Dahl nickt. Er möchte überschwenglich danken. Aber das Kommende steht zu dicht und drohend vor ihm.

„Ich habe schlecht geschlafen“, sagt er entschuldigend und muß gähnen. Troplowitz geht. Der Baron verbeugt sich formell und drückt ihm heftig die Hand. Der Arzt ist ganz verwirrt. Zum erstenmal zweifelt er an Dahls Verstand.

Gegen zwei Uhr kommen Wolken. Stehen eine Weile über dem Gebirge. Die Ebene wird dunkel.
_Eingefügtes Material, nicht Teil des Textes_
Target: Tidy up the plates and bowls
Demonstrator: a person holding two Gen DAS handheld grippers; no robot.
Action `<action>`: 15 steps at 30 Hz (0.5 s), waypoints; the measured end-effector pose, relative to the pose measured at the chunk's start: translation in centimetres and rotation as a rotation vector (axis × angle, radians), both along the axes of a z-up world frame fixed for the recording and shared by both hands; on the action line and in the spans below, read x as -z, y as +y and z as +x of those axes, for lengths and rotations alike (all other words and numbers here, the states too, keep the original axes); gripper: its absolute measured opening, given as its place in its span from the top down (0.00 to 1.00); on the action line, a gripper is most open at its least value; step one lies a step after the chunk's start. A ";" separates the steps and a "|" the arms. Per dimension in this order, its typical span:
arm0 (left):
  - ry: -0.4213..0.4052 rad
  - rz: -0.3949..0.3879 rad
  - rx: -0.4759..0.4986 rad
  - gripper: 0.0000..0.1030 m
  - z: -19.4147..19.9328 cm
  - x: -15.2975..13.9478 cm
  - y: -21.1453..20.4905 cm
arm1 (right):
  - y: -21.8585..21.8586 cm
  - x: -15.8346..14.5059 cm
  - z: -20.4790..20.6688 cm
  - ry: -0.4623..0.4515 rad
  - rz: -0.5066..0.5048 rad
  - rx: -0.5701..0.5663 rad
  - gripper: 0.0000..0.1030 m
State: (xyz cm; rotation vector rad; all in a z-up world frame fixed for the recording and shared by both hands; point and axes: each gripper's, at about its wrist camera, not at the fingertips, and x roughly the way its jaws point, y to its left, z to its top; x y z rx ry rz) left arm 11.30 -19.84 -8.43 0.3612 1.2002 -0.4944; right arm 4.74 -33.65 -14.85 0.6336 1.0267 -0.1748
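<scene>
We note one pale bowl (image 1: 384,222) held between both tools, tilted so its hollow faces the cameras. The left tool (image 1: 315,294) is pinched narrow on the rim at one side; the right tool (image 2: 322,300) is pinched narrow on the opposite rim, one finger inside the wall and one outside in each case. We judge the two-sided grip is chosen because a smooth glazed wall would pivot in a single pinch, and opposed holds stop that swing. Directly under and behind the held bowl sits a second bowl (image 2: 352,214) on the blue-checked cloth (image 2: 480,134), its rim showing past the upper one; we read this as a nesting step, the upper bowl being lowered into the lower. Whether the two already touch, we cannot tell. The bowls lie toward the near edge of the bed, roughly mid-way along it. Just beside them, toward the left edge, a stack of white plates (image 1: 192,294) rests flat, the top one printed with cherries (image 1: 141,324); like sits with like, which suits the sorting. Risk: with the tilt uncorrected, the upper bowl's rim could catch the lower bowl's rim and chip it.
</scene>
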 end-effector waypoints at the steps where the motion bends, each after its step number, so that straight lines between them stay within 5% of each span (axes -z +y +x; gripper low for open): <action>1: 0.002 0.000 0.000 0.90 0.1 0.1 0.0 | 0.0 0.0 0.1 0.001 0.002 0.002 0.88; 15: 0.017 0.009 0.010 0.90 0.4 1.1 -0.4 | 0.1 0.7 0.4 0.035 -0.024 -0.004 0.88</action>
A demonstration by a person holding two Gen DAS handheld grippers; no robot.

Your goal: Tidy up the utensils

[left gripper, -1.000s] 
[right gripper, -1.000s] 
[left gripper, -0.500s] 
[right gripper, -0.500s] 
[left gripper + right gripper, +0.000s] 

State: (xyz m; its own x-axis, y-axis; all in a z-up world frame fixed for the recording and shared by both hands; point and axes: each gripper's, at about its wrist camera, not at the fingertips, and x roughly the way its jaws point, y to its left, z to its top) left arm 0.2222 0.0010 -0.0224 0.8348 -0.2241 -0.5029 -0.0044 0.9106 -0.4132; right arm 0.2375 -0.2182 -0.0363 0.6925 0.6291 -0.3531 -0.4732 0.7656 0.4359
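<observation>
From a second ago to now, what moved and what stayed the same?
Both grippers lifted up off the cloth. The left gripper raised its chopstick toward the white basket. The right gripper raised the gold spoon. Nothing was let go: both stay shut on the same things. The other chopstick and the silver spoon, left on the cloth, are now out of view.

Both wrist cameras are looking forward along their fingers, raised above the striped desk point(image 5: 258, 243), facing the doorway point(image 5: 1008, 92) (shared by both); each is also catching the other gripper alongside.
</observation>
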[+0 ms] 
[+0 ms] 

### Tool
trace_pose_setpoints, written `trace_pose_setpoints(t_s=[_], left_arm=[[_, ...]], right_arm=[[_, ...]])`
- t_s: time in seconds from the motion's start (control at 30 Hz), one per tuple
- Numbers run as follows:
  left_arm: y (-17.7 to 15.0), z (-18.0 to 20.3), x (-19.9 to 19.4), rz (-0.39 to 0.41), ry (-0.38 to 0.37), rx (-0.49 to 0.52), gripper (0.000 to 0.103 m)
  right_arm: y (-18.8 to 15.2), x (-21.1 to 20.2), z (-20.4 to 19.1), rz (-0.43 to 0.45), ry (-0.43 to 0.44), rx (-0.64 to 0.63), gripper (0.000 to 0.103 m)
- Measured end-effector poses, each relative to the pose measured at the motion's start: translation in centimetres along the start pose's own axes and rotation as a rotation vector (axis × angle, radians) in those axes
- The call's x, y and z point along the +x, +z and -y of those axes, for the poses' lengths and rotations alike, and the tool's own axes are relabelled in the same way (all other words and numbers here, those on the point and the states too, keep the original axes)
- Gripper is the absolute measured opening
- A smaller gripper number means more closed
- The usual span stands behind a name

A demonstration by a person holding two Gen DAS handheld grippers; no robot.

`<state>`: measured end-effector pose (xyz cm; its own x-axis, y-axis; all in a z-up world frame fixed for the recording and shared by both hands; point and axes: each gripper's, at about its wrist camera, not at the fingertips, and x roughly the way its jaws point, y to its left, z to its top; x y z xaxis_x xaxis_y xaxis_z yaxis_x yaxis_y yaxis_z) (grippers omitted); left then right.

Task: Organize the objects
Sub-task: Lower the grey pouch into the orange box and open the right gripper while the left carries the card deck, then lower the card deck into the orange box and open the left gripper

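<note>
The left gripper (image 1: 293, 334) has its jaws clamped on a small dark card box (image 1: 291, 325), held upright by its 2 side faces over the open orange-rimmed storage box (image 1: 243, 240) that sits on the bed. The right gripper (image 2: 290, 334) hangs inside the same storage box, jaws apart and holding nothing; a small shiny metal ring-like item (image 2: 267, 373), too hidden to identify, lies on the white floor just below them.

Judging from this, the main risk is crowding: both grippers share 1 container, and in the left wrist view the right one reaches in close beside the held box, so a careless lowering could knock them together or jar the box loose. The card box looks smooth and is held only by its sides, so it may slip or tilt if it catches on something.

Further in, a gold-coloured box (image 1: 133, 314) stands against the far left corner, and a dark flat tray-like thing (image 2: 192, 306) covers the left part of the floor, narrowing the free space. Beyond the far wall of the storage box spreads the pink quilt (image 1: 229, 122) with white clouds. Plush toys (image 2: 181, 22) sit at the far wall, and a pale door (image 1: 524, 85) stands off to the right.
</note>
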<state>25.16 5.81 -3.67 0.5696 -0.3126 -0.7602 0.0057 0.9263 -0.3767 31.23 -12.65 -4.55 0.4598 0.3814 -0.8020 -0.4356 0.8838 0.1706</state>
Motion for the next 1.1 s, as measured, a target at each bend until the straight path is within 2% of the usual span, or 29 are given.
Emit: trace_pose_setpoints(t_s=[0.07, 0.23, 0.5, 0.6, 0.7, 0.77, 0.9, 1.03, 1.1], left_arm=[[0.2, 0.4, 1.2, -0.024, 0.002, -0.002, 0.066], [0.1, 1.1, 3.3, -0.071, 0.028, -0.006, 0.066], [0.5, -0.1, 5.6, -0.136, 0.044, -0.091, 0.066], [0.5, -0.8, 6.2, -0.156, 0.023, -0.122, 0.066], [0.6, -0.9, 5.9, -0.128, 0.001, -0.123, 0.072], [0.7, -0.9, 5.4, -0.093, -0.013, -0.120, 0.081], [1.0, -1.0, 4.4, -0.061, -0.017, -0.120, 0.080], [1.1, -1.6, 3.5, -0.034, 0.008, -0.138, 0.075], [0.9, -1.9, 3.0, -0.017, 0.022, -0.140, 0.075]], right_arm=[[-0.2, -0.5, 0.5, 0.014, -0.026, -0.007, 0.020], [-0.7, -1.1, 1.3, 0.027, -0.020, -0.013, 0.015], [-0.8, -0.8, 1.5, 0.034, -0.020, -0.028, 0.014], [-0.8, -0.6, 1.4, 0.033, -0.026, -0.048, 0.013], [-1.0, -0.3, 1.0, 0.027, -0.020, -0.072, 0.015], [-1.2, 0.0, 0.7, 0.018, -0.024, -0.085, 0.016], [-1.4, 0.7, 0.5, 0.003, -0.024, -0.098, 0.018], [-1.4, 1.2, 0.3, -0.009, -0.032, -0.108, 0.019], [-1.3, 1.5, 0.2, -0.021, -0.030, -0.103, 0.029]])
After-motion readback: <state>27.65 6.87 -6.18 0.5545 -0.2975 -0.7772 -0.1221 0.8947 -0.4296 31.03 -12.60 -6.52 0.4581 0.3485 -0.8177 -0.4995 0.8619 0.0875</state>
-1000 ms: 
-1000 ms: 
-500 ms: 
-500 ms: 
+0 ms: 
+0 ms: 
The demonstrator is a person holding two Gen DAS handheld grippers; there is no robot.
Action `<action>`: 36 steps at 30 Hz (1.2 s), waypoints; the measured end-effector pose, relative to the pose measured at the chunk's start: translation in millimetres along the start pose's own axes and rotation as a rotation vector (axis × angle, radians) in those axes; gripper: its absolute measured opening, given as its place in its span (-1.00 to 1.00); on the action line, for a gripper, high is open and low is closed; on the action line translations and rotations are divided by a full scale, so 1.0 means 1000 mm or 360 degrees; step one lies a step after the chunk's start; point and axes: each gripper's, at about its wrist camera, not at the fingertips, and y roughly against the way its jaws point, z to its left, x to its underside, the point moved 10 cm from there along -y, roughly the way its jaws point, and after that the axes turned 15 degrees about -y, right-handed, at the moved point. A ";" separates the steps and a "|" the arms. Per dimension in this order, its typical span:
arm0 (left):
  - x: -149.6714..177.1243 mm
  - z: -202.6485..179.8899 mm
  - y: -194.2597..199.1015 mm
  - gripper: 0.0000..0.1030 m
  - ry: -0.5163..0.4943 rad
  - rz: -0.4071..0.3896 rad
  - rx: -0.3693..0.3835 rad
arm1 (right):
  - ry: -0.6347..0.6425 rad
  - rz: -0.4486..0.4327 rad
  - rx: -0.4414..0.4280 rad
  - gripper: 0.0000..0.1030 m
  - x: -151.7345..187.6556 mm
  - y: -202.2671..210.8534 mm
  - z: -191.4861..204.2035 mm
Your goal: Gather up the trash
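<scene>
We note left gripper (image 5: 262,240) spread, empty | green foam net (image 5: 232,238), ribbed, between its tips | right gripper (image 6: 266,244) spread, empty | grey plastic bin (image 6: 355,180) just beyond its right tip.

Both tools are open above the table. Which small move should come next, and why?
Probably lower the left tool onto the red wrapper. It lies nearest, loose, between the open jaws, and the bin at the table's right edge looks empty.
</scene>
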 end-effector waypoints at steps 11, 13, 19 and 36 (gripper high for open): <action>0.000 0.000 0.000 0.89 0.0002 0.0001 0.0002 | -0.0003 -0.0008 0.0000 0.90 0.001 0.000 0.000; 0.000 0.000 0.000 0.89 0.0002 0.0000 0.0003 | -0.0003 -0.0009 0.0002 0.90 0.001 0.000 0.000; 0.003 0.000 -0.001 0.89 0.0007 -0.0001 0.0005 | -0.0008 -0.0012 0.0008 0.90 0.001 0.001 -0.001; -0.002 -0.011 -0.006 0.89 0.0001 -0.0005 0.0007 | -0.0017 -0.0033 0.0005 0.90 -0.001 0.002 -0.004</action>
Um halb vier setzt mit langsamem, leichtem Tropfen Regen ein.

Dahl erscheint um dreiviertel vier im Park, im langen Mantel, mit Stock und Hut, unterhält sich kurz mit einem der Leichtkranken, geht noch den Weg an den Tennisplätzen vorbei, auf denen ein paar rabiate Spieler umherspringen. Fünf Minuten vor vier betritt er das Gästehaus.

Er kennt den Weg genau, weil er Alice das letztemal begleitet hat: zweimal geht der Gang um die Ecke. Dann kommt die Pförtnerloge. Er legt den Passierschein vor den Pförtner hin. Wartet noch ein paar Sekunden, ob er was sagen wird. Hofft vielleicht darauf, denn dann braucht er die Flucht erst gar nicht zu beginnen. Aber der Pförtner legt nur die Hand an die Mütze. Zwei Schritte noch. Eine Tür. „Nicht zumachen“, liest Dahl, „schließt von selbst.“

Dann ist er auf der Straße, geht langsam, wie er sich hundertmal vorgenommen, zum Walde hinüber, steigt einen kleinen Hügel hinauf und läuft dann, von entsetzlicher Angst gepeinigt, besinnungslos nach links durch feuchtes Gebüsch über regenglitschiges Laub in einen Talgrund hinein, läuft, bis er atemlos ist und nur noch stöhnend, röchelnd weitergehen kann.